### EXERCISE OBJECTIVE:
Could you set down the records below exactly as they are, with no pictures?

### EXCERPTED DATA:
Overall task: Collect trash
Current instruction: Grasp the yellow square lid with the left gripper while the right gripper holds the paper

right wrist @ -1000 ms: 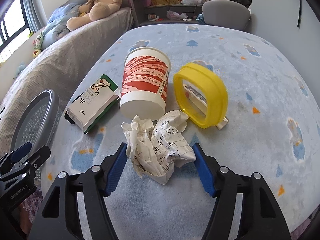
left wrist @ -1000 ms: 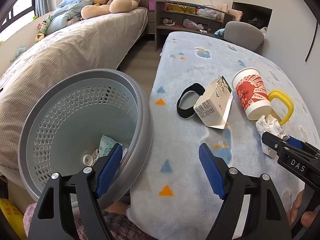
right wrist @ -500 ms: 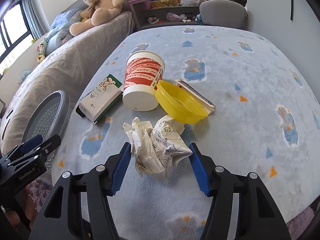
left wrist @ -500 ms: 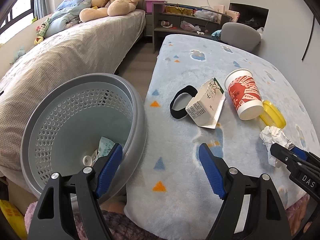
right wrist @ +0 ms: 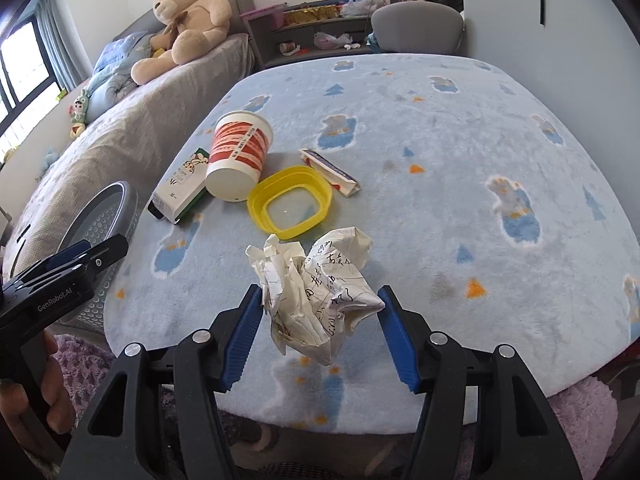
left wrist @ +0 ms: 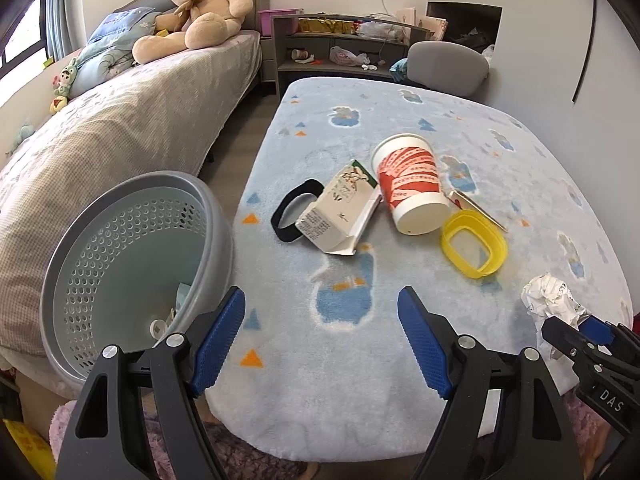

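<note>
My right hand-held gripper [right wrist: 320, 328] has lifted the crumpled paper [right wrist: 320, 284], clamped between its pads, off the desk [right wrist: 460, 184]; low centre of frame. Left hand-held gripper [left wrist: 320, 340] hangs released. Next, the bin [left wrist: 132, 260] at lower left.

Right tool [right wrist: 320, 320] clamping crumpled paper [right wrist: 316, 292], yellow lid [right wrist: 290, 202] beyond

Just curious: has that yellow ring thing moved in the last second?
Yes. The yellow ring stood upright beside the red-and-white cup; it has tipped over and now lies flat on the blanket.
</note>
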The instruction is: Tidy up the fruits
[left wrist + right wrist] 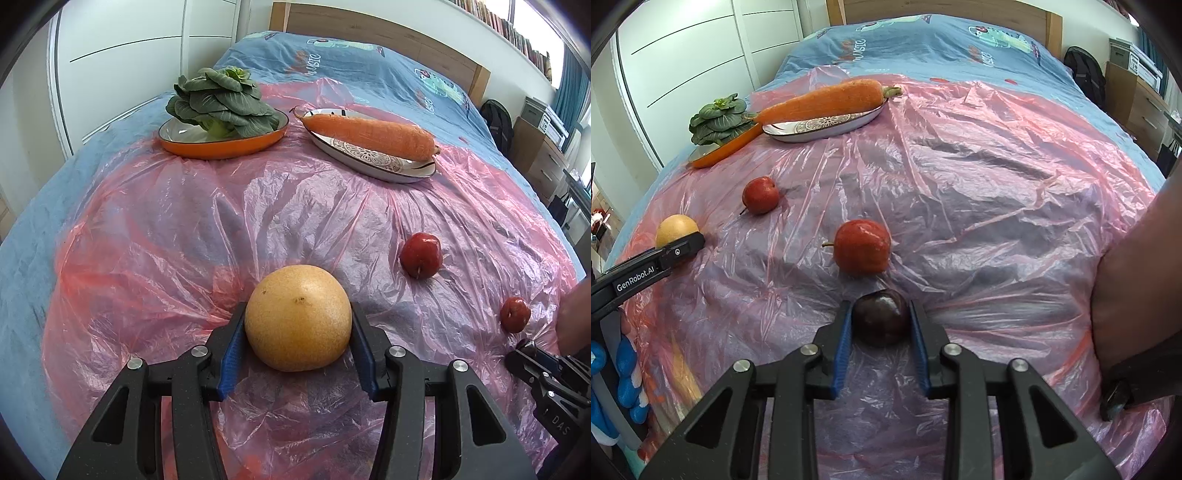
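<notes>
A round yellow pear (297,317) rests on the pink plastic sheet (184,221), and my left gripper (299,311) is shut on it, blue pads against both sides. In the right wrist view a dark plum (881,321) sits between the pads of my right gripper (880,308), which is shut on it. Just beyond the plum lies a red apple (862,246), with a smaller red apple (760,194) further left. Both apples show in the left view too, the nearer apple (515,314) and the farther apple (421,254).
At the back, a carrot (369,134) lies on a white oval plate (399,171) and a leafy green (221,101) on an orange plate (221,147). The sheet covers a blue bed (351,62). A person's arm (1137,295) is at right, a white wardrobe (683,55) at left.
</notes>
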`<state>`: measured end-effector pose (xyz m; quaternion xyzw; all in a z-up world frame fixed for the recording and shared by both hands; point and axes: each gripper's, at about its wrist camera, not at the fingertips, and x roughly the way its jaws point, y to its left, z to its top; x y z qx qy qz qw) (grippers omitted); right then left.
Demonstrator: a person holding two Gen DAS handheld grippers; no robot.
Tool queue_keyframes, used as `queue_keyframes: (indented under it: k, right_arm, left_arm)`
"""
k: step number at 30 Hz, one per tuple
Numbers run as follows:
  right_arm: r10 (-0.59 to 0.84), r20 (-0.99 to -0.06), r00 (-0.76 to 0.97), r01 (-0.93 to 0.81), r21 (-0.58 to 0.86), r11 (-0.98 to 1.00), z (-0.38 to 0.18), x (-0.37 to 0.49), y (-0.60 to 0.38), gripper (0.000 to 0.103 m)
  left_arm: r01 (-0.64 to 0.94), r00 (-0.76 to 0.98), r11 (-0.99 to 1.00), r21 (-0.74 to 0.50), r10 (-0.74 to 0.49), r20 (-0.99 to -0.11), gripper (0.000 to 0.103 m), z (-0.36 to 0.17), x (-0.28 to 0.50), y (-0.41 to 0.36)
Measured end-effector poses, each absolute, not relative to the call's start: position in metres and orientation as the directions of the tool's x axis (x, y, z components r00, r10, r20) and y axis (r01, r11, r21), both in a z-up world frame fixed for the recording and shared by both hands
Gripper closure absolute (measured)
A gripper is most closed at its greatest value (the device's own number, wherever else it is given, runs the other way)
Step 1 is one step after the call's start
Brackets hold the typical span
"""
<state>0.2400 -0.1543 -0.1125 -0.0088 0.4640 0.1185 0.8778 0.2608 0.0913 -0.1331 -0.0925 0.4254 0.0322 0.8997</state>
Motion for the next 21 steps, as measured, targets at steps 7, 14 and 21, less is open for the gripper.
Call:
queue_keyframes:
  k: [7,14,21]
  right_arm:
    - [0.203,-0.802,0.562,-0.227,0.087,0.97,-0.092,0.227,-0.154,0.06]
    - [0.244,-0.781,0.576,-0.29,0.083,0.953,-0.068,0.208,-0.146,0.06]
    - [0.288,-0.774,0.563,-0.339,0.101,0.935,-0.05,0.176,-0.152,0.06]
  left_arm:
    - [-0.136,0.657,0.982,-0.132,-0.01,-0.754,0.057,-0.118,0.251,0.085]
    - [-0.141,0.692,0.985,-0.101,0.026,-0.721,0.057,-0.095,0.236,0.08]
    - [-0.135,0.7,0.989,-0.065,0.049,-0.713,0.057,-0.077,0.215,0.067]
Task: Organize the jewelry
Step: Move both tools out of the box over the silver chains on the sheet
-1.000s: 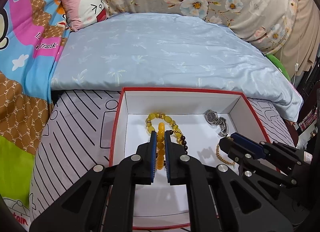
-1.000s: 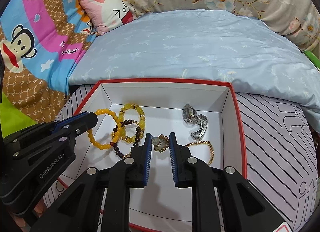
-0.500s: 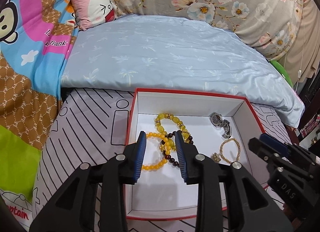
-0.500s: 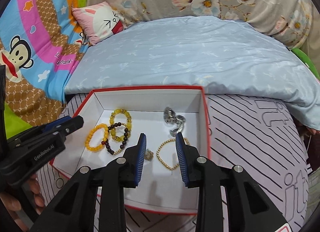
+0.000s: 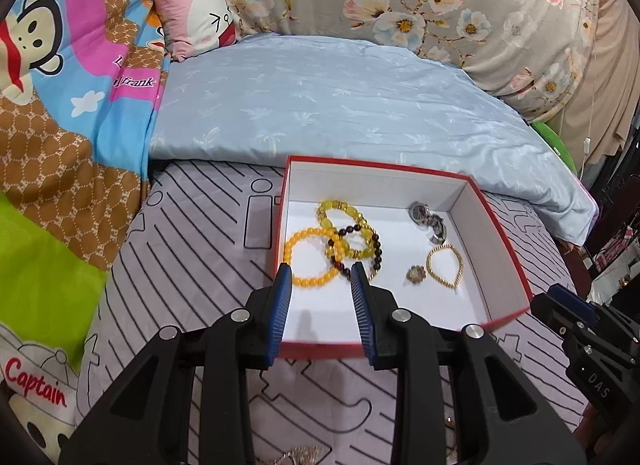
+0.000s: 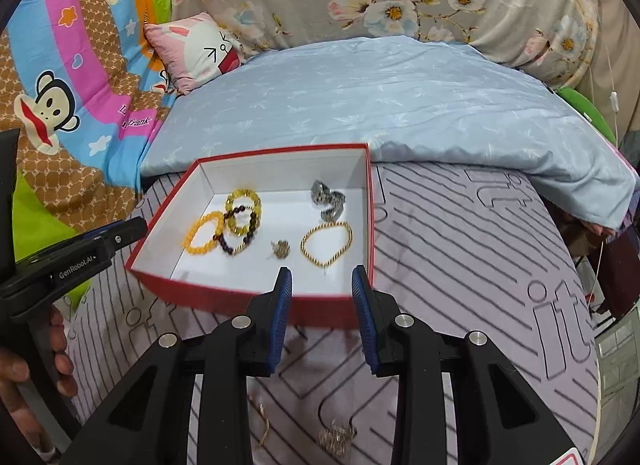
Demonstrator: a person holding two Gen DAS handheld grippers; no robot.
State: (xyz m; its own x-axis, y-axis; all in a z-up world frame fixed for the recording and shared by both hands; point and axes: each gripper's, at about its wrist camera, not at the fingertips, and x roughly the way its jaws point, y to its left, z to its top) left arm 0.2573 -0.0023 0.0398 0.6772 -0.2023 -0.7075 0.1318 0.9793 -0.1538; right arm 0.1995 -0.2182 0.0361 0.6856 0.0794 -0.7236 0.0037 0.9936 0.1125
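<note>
The red box (image 5: 404, 339) sits on the striped bed cover (image 5: 192, 257), with open room on both sides of it. A blue quilt (image 6: 380, 105) lies right behind its back wall. The left claw (image 5: 322, 271) hangs over the front left edge, and the right claw (image 6: 322, 275) over the front right edge. Both have just been opening and hold nothing. Inside lie an orange bead bracelet (image 5: 310, 259), a yellow one (image 6: 244, 209), a dark one (image 5: 360, 247), a gold chain (image 6: 326, 245), a watch (image 6: 328, 199) and a small charm (image 6: 281, 248). More jewelry (image 6: 336, 439) lies on the cover near the front.
</note>
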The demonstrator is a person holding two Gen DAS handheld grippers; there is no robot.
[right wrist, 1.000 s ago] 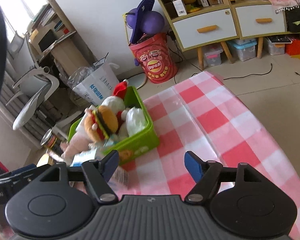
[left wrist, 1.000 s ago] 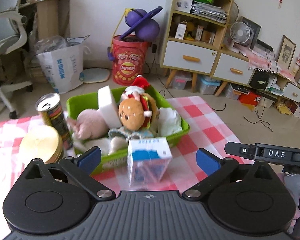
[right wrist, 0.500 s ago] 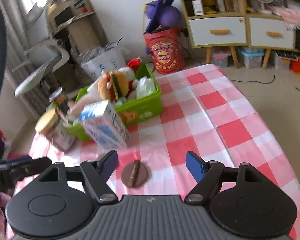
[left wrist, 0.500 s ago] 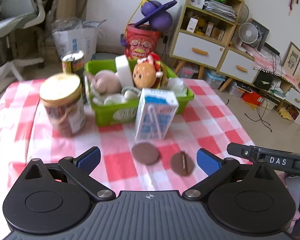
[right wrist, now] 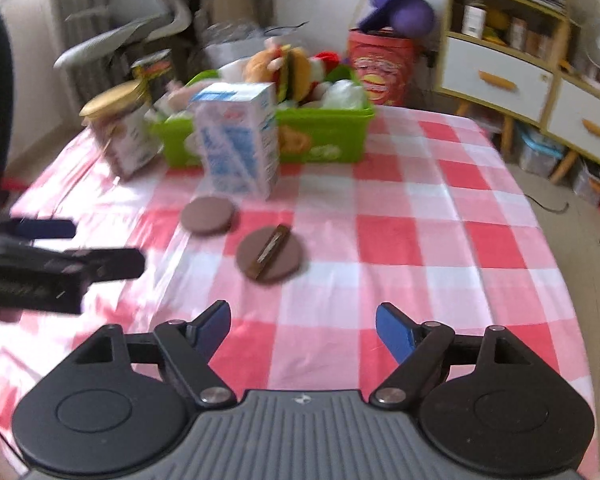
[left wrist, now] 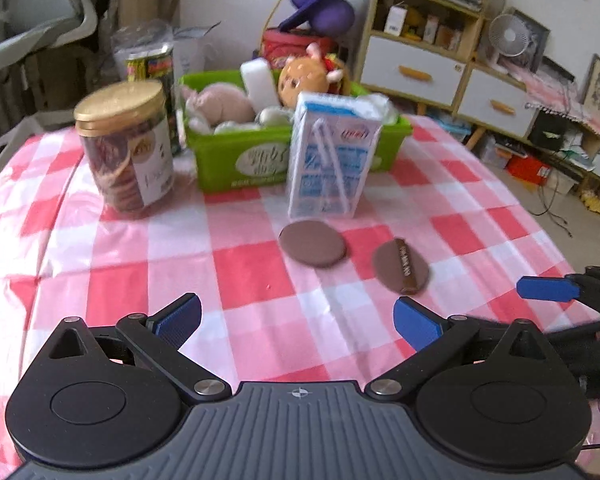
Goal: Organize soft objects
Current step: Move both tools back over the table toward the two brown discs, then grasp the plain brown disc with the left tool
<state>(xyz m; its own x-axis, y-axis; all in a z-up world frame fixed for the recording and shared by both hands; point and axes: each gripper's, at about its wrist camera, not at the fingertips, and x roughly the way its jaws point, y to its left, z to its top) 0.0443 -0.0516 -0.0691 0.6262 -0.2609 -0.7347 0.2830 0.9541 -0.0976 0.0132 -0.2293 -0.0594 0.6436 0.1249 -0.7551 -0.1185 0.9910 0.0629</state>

### SOLUTION TO THIS EXERCISE:
Overall task: Collect trash
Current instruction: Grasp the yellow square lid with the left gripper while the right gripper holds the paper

right wrist @ -1000 ms: 
left wrist @ -1000 ms: 
right wrist @ -500 ms: 
left wrist @ -500 ms: 
right wrist @ +0 ms: 
left wrist @ +0 ms: 

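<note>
My right hand-held gripper [right wrist: 320, 328] has lifted the crumpled paper [right wrist: 320, 284], clamped between its pads, off the desk [right wrist: 460, 184]; low centre of frame. Left hand-held gripper [left wrist: 320, 340] hangs released. Next, the bin [left wrist: 132, 260] at lower left.

Right tool [right wrist: 320, 320] clamping crumpled paper [right wrist: 316, 292], yellow lid [right wrist: 290, 202] beyond

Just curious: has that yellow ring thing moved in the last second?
Yes. The yellow ring stood upright beside the red-and-white cup; it has tipped over and now lies flat on the blanket.
</note>
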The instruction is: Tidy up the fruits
[left wrist + right wrist] 
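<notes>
A round yellow pear (297,317) rests on the pink plastic sheet (184,221), and my left gripper (299,311) is shut on it, blue pads against both sides. In the right wrist view a dark plum (881,321) sits between the pads of my right gripper (880,308), which is shut on it. Just beyond the plum lies a red apple (862,246), with a smaller red apple (760,194) further left. Both apples show in the left view too, the nearer apple (515,314) and the farther apple (421,254).
At the back, a carrot (369,134) lies on a white oval plate (399,171) and a leafy green (221,101) on an orange plate (221,147). The sheet covers a blue bed (351,62). A person's arm (1137,295) is at right, a white wardrobe (683,55) at left.
</notes>
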`<state>`: measured end-effector pose (xyz m; quaternion xyzw; all in a z-up world frame fixed for the recording and shared by both hands; point and axes: each gripper's, at about its wrist camera, not at the fingertips, and x roughly the way its jaws point, y to its left, z to its top; x y z qx qy qz qw) (grippers omitted); right then left.
Demonstrator: a person holding two Gen DAS handheld grippers; no robot.
Tool queue_keyframes, used as `queue_keyframes: (indented under it: k, right_arm, left_arm)`
"""
k: step number at 30 Hz, one per tuple
Numbers run as follows:
  right_arm: r10 (-0.59 to 0.84), r20 (-0.99 to -0.06), r00 (-0.76 to 0.97), r01 (-0.93 to 0.81), r21 (-0.58 to 0.86), r11 (-0.98 to 1.00), z (-0.38 to 0.18), x (-0.37 to 0.49), y (-0.60 to 0.38), gripper (0.000 to 0.103 m)
  left_arm: r01 (-0.64 to 0.94), r00 (-0.76 to 0.98), r11 (-0.99 to 1.00), r21 (-0.74 to 0.50), r10 (-0.74 to 0.49), r20 (-0.99 to -0.11), gripper (0.000 to 0.103 m), z (-0.36 to 0.17), x (-0.28 to 0.50), y (-0.41 to 0.36)
Measured end-effector poses, each absolute, not relative to the call's start: position in metres and orientation as the directions of the tool's x axis (x, y, z components r00, r10, r20) and y axis (r01, r11, r21), both in a z-up world frame fixed for the recording and shared by both hands
Gripper closure absolute (measured)
A gripper is most closed at its greatest value (the device's own number, wherever else it is given, runs the other way)
Step 1 is one step after the call's start
Brackets hold the typical span
"""
<state>0.2400 -0.1543 -0.1125 -0.0088 0.4640 0.1185 0.8778 0.2608 0.0913 -0.1331 -0.0925 0.4254 0.0322 0.8997</state>
Motion for the next 21 steps, as measured, targets at steps 7, 14 and 21, less is open for the gripper.
Call:
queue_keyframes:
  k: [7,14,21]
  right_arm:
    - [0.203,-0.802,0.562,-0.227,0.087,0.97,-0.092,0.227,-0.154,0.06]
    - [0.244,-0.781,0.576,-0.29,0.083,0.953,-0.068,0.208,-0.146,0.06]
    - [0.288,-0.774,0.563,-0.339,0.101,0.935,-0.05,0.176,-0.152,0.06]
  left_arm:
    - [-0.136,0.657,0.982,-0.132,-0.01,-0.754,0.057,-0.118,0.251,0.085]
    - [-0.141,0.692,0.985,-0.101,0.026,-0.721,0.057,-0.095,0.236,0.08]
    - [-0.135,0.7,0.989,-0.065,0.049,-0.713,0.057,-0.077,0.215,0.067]
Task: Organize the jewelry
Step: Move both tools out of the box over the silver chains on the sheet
-1.000s: 
-1.000s: 
-0.500s: 
-0.500s: 
+0.000s: 
+0.000s: 
Demonstrator: a person holding two Gen DAS handheld grippers; no robot.
State: (xyz m; its own x-axis, y-axis; all in a z-up world frame fixed for the recording and shared by both hands; point and axes: each gripper's, at about its wrist camera, not at the fingertips, and x roughly the way its jaws point, y to its left, z to its top) left arm 0.2573 -0.0023 0.0398 0.6772 -0.2023 -0.7075 0.1318 0.9793 -0.1538; right arm 0.1995 -0.2182 0.0361 0.6856 0.0794 -0.7236 0.0037 0.9936 0.1125
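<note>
The red box (image 5: 404, 339) sits on the striped bed cover (image 5: 192, 257), with open room on both sides of it. A blue quilt (image 6: 380, 105) lies right behind its back wall. The left claw (image 5: 322, 271) hangs over the front left edge, and the right claw (image 6: 322, 275) over the front right edge. Both have just been opening and hold nothing. Inside lie an orange bead bracelet (image 5: 310, 259), a yellow one (image 6: 244, 209), a dark one (image 5: 360, 247), a gold chain (image 6: 326, 245), a watch (image 6: 328, 199) and a small charm (image 6: 281, 248). More jewelry (image 6: 336, 439) lies on the cover near the front.
</note>
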The demonstrator is a person holding two Gen DAS handheld grippers; there is no robot.
[right wrist, 1.000 s ago] 
[left wrist, 1.000 s ago] 
[right wrist, 0.500 s ago] 
[left wrist, 0.500 s ago] 
[right wrist, now] 
[left wrist, now] 
Goal: Organize soft objects
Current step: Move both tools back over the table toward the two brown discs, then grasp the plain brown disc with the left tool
<state>(xyz m; its own x-axis, y-axis; all in a z-up world frame fixed for the recording and shared by both hands; point and axes: each gripper's, at about its wrist camera, not at the fingertips, and x roughly the way its jaws point, y to its left, z to its top) 0.0443 -0.0516 -0.0691 0.6262 -0.2609 -0.7347 0.2830 0.9541 -0.0976 0.0132 -0.2293 -0.0594 0.6436 0.1249 -0.7551 -0.1185 0.9910 0.0629</state>

No further answer is needed.